Pictures do not belong in the output. Reproduce exactly the lines from the start of the records through the line with "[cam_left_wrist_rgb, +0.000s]".

----- Supplied data

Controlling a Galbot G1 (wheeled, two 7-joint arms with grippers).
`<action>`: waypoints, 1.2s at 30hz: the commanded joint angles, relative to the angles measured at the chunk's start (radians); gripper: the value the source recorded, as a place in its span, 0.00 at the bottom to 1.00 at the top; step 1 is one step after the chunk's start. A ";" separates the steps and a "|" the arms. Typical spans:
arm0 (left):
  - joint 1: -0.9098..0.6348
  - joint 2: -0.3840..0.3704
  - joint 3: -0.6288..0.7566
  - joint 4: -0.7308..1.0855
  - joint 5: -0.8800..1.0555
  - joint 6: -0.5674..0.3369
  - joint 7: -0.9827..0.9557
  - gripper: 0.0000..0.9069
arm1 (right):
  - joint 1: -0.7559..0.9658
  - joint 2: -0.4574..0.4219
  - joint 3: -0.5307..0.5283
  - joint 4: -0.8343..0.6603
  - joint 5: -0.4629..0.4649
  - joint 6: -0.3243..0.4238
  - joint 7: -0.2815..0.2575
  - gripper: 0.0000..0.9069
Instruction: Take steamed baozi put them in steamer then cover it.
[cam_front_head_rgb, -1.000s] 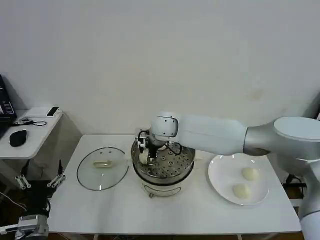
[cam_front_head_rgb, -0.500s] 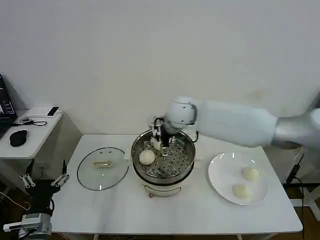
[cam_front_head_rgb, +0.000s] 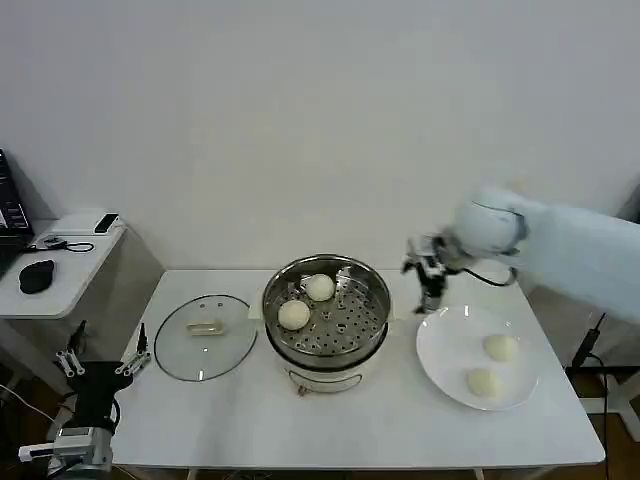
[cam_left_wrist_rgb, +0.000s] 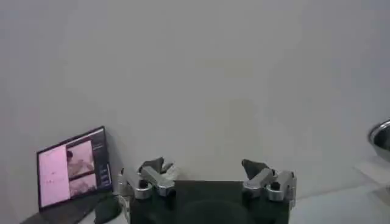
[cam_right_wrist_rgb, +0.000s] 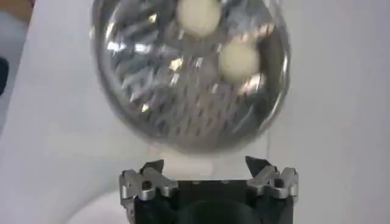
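The right gripper (cam_front_head_rgb: 428, 285) hangs above the table (cam_front_head_rgb: 330, 420) between the steamer (cam_front_head_rgb: 326, 312) and the white plate (cam_front_head_rgb: 432, 352), jaws spread wide and holding nothing. Two steamed baozi (cam_front_head_rgb: 294, 314) sit on the steamer's perforated tray, two more (cam_front_head_rgb: 500, 347) on the plate. The cover (cam_front_head_rgb: 205, 336) lies flat on the table left of the steamer. The left gripper (cam_front_head_rgb: 103, 358) idles low beside the table's left edge, jaws spread and empty; its wrist view adds a lit laptop (cam_left_wrist_rgb: 72, 168). The right wrist view looks onto the steamer (cam_right_wrist_rgb: 189, 79) from beyond its jaws.
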 joint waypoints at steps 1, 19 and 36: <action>0.002 0.005 0.014 0.017 -0.015 0.002 -0.001 1.00 | -0.258 -0.351 0.142 0.073 -0.228 0.129 -0.078 1.00; 0.004 -0.009 0.016 0.034 -0.003 0.004 0.001 1.00 | -0.817 -0.278 0.578 -0.059 -0.357 0.181 -0.056 1.00; 0.003 -0.019 0.013 0.056 0.014 0.002 0.001 1.00 | -0.771 -0.131 0.507 -0.225 -0.359 0.181 -0.059 1.00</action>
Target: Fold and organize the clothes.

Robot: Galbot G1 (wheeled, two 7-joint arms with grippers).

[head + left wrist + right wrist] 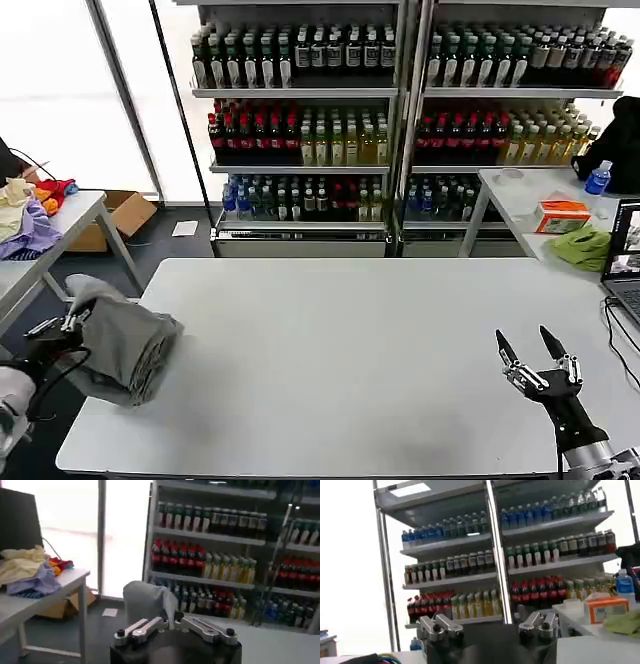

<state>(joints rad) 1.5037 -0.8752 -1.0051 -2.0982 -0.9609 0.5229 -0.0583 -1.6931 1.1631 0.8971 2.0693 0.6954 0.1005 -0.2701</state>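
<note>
We see tall shelves [400,120] of bottled drinks along the back, with bright windows [60,90] to their left. A grey table [380,340] fills the foreground on a dark floor [180,255]. A side table [60,225] stands left, a cardboard box [125,212] beneath it; another table [520,195] stands right.

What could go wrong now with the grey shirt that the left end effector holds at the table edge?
The grey shirt hangs partly over the table edge, pinched by the left end effector; it could slide off if released. Its folds look loose and may open. The right end effector is open, far away, so cannot support it.
</note>
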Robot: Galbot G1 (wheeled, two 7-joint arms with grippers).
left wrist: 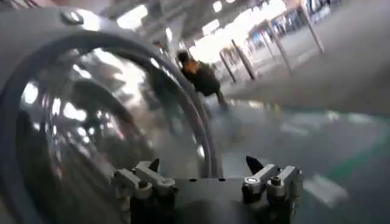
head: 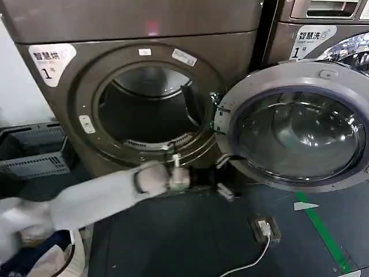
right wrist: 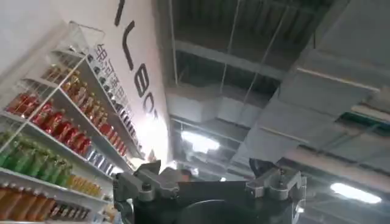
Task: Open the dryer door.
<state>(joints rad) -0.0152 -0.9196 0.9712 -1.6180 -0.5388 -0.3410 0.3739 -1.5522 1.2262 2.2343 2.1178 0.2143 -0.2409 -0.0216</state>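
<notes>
Head view: the left end effector (head: 226, 176) sits low between the dryer (head: 144, 86) and its door (head: 294, 124), close under the hinge; its fingers are spread and hold nothing. The door stands swung wide to the right, glass facing forward, and the drum (head: 153, 109) mouth is bare. A basket (head: 34, 153) stands at the dryer's left; a cable (head: 256, 245) lies on the floor in front, near a green line.

Left wrist view: the left end effector (left wrist: 204, 165) has its two fingertips (left wrist: 255, 164) well apart, nothing between them, the door's rim (left wrist: 204, 137) just ahead.

Right wrist view: the right end effector (right wrist: 207, 167) points up toward the ceiling beside a shelf (right wrist: 55, 131) of bottles, fingers spread, empty.
</notes>
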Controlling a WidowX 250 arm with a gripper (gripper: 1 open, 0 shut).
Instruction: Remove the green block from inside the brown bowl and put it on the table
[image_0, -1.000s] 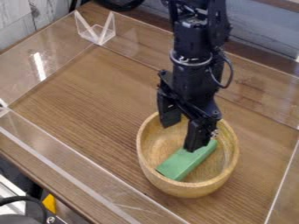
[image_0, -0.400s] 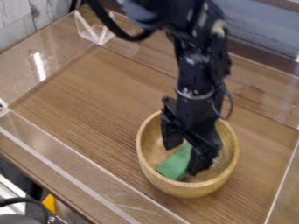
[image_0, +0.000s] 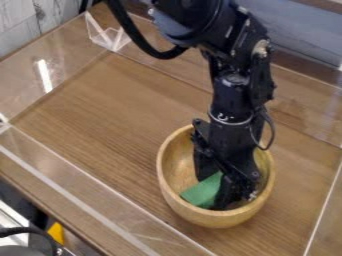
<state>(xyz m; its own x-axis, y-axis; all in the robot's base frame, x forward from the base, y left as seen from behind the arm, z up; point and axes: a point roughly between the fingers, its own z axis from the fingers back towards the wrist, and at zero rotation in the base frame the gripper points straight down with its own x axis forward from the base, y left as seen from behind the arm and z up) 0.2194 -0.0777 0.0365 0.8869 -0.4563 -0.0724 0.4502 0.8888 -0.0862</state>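
Note:
The brown bowl (image_0: 170, 184) stands on the table (image_0: 118, 112) at the lower right. Inside it lies the green block (image_0: 202, 190), of which only the left end shows. My black gripper (image_0: 227, 188) points straight down into the bowl, low over the block, and its fingers (image_0: 201, 162) straddle and hide the rest of the block. The jaws stand partly closed. Whether they press on the block cannot be made out from this angle.
Clear acrylic walls (image_0: 47, 70) edge the tabletop on the left and along the front. A small clear triangular stand (image_0: 110, 36) sits at the back left. The dark arm (image_0: 201, 30) rises from the bowl toward the top of the view.
The gripper has sunk deeper into the bowl and shifted slightly right. Its fingers have come closer together around the green block, covering more of it.

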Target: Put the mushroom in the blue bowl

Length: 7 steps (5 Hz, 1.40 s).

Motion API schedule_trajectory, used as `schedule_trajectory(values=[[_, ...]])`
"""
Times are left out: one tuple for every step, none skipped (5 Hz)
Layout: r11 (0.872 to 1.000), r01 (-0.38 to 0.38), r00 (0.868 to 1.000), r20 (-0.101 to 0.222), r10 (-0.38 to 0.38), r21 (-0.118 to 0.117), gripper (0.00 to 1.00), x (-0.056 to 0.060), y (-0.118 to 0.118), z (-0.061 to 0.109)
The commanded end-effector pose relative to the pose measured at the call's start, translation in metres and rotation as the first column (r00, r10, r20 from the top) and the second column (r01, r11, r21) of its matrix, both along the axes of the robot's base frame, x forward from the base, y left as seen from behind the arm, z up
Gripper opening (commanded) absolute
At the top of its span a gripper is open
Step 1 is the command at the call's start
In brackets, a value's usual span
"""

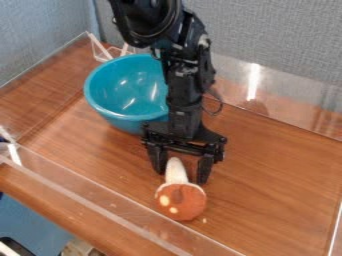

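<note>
Orange-brown spotted cap of the mushroom point(181, 200) faces the cam, low in frame at approx 6 o'clock of the table centre. Its cream stem runs up-frame toward 12 and goes under the gripper point(185, 171), so most of the stem is hidden. Mushroom lies on its side on the wood tabletop point(67, 120), not upright.

Gripper is directly over the stem end, pointing straight down, black fingers point(155, 165) spread wide, one each side of the stem at 9 and 3. Can't tell if the tips touch the stem or the table; nothing clamped, jaws wide apart.

Black arm point(181, 70) rises from the gripper toward 12, passing in front of the right edge of the blue bowl point(127, 95).

Bowl sits at approx 10-11 o'clock from the mushroom, well apart from it, upright, glossy turquoise; no object visible in the part of the inside that shows.

Clear acrylic wall point(80, 195) runs along the near edge of the table, w/ another clear panel point(287, 90) at the back right. Grey-blue fabric backdrop point(40, 30) behind at upper left.
</note>
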<state>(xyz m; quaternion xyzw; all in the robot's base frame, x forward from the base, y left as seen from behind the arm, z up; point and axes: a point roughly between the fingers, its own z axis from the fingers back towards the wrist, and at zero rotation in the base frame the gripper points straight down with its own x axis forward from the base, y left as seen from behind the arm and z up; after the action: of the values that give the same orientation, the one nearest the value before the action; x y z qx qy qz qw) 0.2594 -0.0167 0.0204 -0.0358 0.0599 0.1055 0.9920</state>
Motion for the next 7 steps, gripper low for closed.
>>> schedule_trajectory(values=[[1.0,-0.013,1.0,-0.002,0.013,-0.002,1.0,-0.0002,-0.0013,0.0015],[1.0,-0.029,0.999,-0.013,0.029,-0.002,1.0,-0.0014,-0.0012,0.0005],[0.999,-0.046,0.999,-0.024,0.046,-0.001,1.0,-0.0026,-0.0011,0.0],[0.998,-0.062,0.997,-0.035,0.062,0.001,1.0,-0.0038,-0.001,-0.0006],[0.997,-0.079,0.996,-0.046,0.079,0.004,1.0,-0.0048,-0.0008,-0.0009],[0.995,-0.095,0.994,-0.057,0.095,0.006,1.0,-0.0058,-0.0006,-0.0009],[0.994,-0.112,0.991,-0.067,0.112,0.009,1.0,-0.0068,-0.0004,-0.0012]])
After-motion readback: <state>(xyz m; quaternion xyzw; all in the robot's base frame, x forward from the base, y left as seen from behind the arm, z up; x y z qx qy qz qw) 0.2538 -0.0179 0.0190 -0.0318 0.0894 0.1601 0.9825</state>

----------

* **Completed task**
Controlling a Galbot G1 (wheeled, two 7-joint arms with grippers).
`<action>`: waypoints, 1.2s at 30hz: the commanded joint angles, relative to the angles measured at the chunk's start (radians); gripper: the value the source recorded, as a place in its span, 0.00 at the bottom to 1.00 at the top; step 1 is one step after the chunk's start. A ";" separates the steps and a "|" the arms. Typical spans:
arm0 (left):
  - joint 1: -0.9098..0.6348
  - joint 2: -0.3840..0.3704
  - joint 3: -0.6288..0.7566
  - joint 4: -0.7308..1.0855
  - joint 5: -0.8800..1.0555
  - joint 6: -0.5674..0.3369
  - joint 7: -0.9827..0.9557
  - gripper: 0.0000..0.9069
arm1 (right):
  - joint 1: -0.7559..0.9658
  - joint 2: -0.4574..0.4219
  - joint 3: -0.5307..0.5283
  - joint 4: -0.8343..0.6603
  - joint 5: -0.4629..0.4649
  - joint 6: -0.3243..0.4238
  - joint 7: -0.2815..0.2575
  - gripper: 0.0000..0.9069
Instruction: Take steamed baozi put them in steamer then cover it.
[cam_front_head_rgb, -1.000s] 
[cam_front_head_rgb, -0.500s] 
[cam_front_head_rgb, +0.000s] 
[cam_left_wrist_rgb, +0.000s] 

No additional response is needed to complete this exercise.